Anonymous Monk has asked for the wisdom of the Perl Monks concerning the following question:

Good morning Monks!

I have a few questions for you guys, so not really too sure how to title this one... I am using Expect to automate some things over here. Some of these things are simple commands, so Expect is not really necessary per se (i.e., I won't be using expect/send functionality). Others are interactive, so I will be needing Expect.

My first question is: Expect is a rather old Perl module that has not been updated in quite some time. Is this still the go-to module for automating interactive tasks via ssh, or is there something better?

Second, since I am running some commands that I only care to get the output from, and others that are interactive (i.e., where I am using expect/send), do you think it makes sense to use Net::SSH::Perl for the tasks where I need output, and Expect for those tasks that are interactive?

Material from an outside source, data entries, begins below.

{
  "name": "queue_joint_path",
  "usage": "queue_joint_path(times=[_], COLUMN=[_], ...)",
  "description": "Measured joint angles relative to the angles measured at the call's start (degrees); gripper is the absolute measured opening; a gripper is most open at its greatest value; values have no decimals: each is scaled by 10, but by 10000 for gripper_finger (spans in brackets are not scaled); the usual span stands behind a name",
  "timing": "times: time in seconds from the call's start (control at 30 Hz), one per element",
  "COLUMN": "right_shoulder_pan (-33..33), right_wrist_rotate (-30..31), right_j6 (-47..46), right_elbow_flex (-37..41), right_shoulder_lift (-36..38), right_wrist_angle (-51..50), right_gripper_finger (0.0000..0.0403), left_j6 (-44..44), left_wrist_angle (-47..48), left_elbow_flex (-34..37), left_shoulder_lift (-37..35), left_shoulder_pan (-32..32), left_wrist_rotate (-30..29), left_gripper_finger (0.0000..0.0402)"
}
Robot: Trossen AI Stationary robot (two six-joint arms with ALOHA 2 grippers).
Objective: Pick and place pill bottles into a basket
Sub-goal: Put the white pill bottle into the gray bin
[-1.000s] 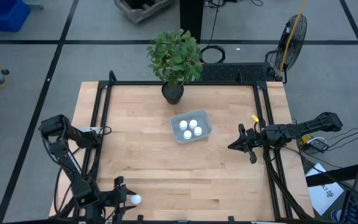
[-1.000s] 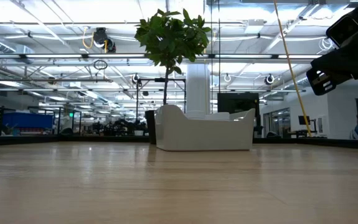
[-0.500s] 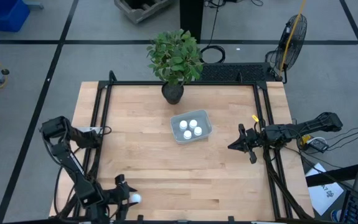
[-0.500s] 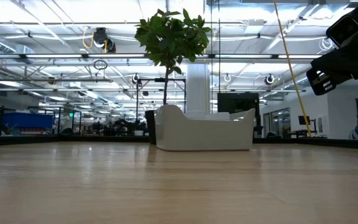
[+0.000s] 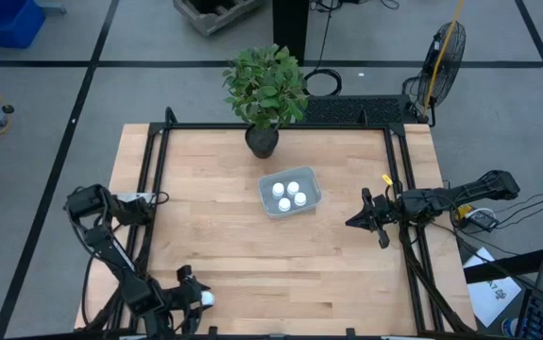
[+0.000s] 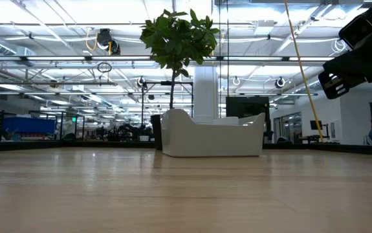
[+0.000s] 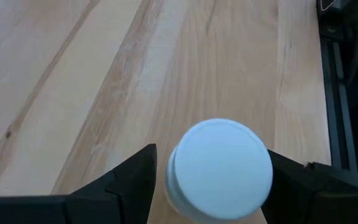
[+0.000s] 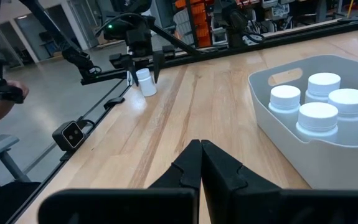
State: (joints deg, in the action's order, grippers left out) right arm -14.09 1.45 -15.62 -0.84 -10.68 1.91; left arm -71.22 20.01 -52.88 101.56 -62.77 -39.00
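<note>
Here the last pill bottle (image 7: 219, 169) is straddled by the left gripper (image 5: 195, 300), fingers wide (not yet clamped), lower left of the high view; four bottles sit in the basket (image 5: 313, 181); right gripper (image 5: 369, 221) is pinched together, idle.

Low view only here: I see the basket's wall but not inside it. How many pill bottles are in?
Observer: Four pill bottles stand inside the basket.
Operator: Where is the fifth?
Observer: The fifth bottle stands upright on the table's near-left edge, far from the basket.
Operator: Is an arm on it?
Observer: The left gripper is open, with one finger on either side of that bottle.
Operator: And the dark gripper at my top right?
Observer: That is the right gripper, shut and empty, over the table's right side and pointing toward the basket.
</note>
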Motion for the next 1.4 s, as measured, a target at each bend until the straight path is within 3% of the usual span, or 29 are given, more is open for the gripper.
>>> queue_joint_path(times=[0.13, 0.3, 0.47, 0.7, 1.03, 1.27, 1.4], right_shoulder_pan=[0, 0, 0, 0, 0, 0, 0], right_wrist_rotate=[0, 0, 0, 0, 0, 0, 0], right_j6=[1, 2, 2, 4, 13, 13, 13], right_elbow_flex=[0, 0, 0, 0, 0, 0, 0], right_shoulder_lift=[0, 0, -3, -3, -3, -3, -3], right_wrist_angle=[0, 0, 0, 0, 0, 0, 0], right_gripper_finger=[0, 0, 0, 0, 0, 0, 0], left_j6=[6, 10, 11, 71, 310, 541, 622], left_wrist_angle=[-6, -5, -4, 1, -35, -161, -215], left_elbow_flex=[0, -1, -1, 0, 0, 0, 0], left_shoulder_lift=[-2, -4, -4, -26, -84, -111, -132], left_shoulder_pan=[4, 6, 7, 45, 217, 357, 433], left_wrist_rotate=[4, 8, 8, -93, -94, 2, 71], left_gripper_finger=[234, 185, 181, 200, 180, 197, 183])
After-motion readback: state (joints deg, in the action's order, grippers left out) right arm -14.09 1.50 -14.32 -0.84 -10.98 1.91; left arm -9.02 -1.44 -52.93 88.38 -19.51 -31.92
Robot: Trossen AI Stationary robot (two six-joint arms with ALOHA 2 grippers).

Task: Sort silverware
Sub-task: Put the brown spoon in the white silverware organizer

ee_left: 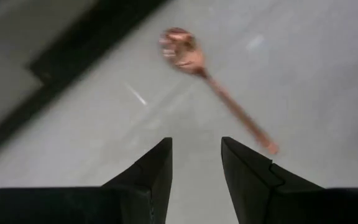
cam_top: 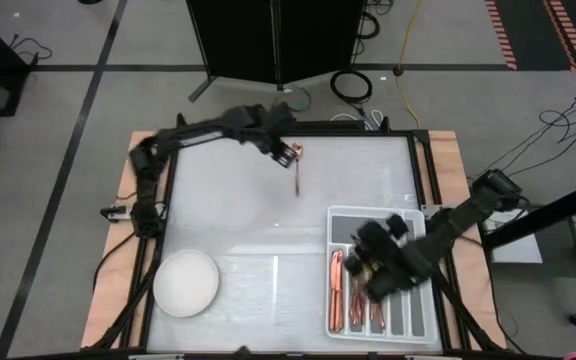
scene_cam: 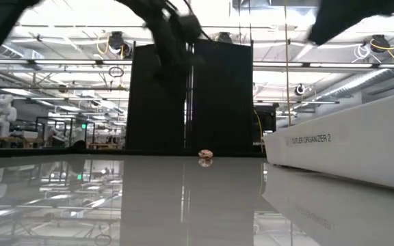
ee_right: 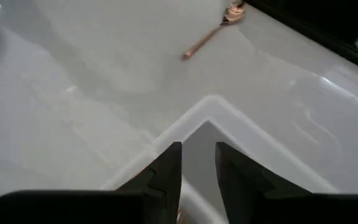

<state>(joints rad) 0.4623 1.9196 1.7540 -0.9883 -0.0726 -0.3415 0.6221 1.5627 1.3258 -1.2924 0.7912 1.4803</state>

Finally, the commands I am running share output, have their own output, and have quite a bit of output. I could do this:

$exp->expect($timeout, [ qr /pattern/ => sub { do things; } ] );

For each and every pattern... However, say with commandA I am expecting 40 or so different possible patterns, and with commandB I am expecting 30 or so possible patterns, 20 of which I am also expecting from commandA (i.e., shared possible patterns, union). Is there an easier way to do this then? Say something like a dispatch table where output is mapped to what to do, then I could do something like:

$exp->expect($timeout, \$dispatch_table );

Or, maybe I could even have an XML file with all the possible outputs and what to dos defined? Just wondering how some of you would tackle this one, because my mind is drawing a blank.

Thank you Monks!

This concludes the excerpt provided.